What the exercise asks:
What is needed is the number of lines below that contain the word "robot", with no other output.

(Beginning of Available records)

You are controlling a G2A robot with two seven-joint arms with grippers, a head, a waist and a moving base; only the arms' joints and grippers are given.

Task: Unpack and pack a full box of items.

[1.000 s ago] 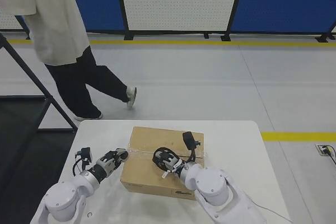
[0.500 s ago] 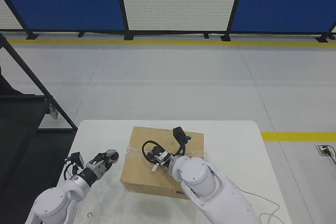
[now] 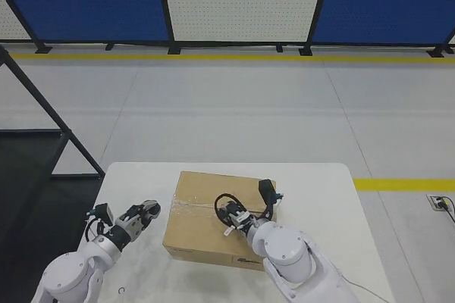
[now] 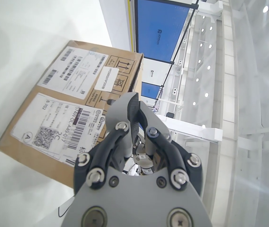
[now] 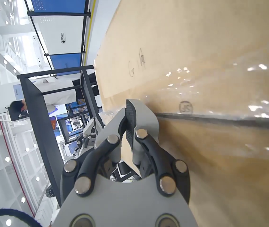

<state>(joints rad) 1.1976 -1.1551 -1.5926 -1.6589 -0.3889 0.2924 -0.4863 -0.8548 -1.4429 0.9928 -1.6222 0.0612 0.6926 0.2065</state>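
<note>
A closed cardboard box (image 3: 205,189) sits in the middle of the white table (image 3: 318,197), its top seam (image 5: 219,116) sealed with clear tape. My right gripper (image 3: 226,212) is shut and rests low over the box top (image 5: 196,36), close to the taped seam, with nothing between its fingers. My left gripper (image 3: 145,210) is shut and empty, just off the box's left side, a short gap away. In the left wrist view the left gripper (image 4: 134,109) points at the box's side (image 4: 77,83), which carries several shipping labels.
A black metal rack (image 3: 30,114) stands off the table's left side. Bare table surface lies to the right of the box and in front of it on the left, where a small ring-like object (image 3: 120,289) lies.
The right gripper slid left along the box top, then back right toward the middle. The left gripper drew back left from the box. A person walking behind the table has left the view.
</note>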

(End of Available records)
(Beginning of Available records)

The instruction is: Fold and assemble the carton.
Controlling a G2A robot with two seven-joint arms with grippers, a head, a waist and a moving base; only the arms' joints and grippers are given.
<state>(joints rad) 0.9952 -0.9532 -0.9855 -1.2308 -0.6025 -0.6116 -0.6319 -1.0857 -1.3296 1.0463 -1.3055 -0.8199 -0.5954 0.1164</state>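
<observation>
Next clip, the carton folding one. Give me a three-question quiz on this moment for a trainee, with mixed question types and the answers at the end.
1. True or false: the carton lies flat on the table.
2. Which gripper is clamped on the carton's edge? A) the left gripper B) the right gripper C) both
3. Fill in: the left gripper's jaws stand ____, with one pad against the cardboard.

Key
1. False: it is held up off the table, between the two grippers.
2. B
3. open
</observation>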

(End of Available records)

Expected answer:
2